What a Deal!!!!!
You have probably heard of the MIT $100 computer by now. This is a computer that is designed to make computing available for underdeveloped countries.
The proposed $100 machine will be a Linux-based, with a dual-mode display—both a full-color, transmissive DVD mode, and a second display option that is black and white reflective and sunlight-readable at 3× the resolution. The laptop will have a 500MHz processor and 128MB of DRAM, with 500MB of Flash memory; it will not have a hard disk, but it will have four USB ports. The laptops will have wireless broadband that, among other things, allows them to work as a mesh network; each laptop will be able to talk to its nearest neighbors, creating an ad hoc, local area network. The laptops will use innovative power (including wind-up) and will be able to do most everything except store huge amounts of data. (http://www.laptop.org/faq.en_US.html)

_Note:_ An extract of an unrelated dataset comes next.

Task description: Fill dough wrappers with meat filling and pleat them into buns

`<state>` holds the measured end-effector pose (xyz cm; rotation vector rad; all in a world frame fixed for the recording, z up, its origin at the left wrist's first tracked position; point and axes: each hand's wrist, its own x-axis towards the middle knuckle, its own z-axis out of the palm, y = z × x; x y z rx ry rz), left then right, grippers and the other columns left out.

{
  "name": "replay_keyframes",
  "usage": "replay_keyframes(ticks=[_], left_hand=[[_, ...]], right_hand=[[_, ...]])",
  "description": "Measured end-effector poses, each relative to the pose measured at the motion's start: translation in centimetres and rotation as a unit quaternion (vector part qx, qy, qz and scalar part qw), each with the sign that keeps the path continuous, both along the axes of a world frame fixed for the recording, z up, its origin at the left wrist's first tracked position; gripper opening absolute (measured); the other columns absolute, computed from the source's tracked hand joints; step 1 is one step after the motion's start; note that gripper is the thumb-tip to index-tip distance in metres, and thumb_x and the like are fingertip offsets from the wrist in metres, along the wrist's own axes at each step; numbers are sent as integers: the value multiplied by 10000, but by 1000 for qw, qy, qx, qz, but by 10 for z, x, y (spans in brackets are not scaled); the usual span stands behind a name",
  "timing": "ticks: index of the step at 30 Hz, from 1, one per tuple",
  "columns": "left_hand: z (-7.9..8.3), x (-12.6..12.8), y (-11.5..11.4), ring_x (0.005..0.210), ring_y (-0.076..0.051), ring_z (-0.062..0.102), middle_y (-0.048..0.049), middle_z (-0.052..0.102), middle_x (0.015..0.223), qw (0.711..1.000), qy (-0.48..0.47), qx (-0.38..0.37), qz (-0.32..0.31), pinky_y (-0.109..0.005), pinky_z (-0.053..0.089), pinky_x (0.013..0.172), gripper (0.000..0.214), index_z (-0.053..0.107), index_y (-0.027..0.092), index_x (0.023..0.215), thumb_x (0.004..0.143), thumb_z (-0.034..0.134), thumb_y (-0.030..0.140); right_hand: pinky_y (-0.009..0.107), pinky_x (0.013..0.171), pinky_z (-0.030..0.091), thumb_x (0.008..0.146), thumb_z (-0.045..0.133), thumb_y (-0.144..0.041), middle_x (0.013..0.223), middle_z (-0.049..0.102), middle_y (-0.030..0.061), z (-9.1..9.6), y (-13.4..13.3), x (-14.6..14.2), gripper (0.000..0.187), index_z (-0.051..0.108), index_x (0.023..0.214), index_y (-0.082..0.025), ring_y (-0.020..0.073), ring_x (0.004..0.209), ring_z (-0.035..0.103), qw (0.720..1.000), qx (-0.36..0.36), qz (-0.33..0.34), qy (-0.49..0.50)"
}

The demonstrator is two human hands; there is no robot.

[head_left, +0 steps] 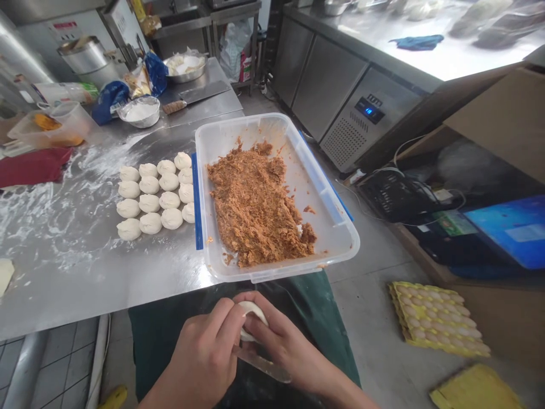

This computer is designed to provide computing power at an affordable price. I was listening to the TWIT (This Week In Technology) podcast where they were discussing the features of the computer including the power generating crank. I heard Leo Laport say “What are you going to use a computer for if you don’t have the power to run it?” He obviously “doesn’t get it.” I have lived in Malaysia where many of the children went to school by day and returned to their homes which were plywood huts that had no electricity. Having one of these computers would allow them to continue in their studies. They don’t have to be chatting or web surfing. Writing in the dynamic world of word processing allows for students to revise at will and develop into better writers. The world is not based upon technology, but if students have the opportunity to develop their skills and knowledgebase through technology, they will be better prepared for the world of today and tomorrow. KUDOS MIT!!!!
An interesting proposal has come to the forefront. Let’s purchase these $100 computer for $300. Pledgebank is providing an opportunity to make this purchase so that you can help support providing computers for students in underdeveloped countries. Basically, your additional $200 would buy 2 computers for the needy students. (I would suppose that it would be tax-deductible but I would check with your CPA.)
Nicholas Negroponte will be speaking at NECC 2006 in San Diego on Thursday, July 6, 8:30 – 9:45 am. He will discuss the “One Laptop Per Child” initiative.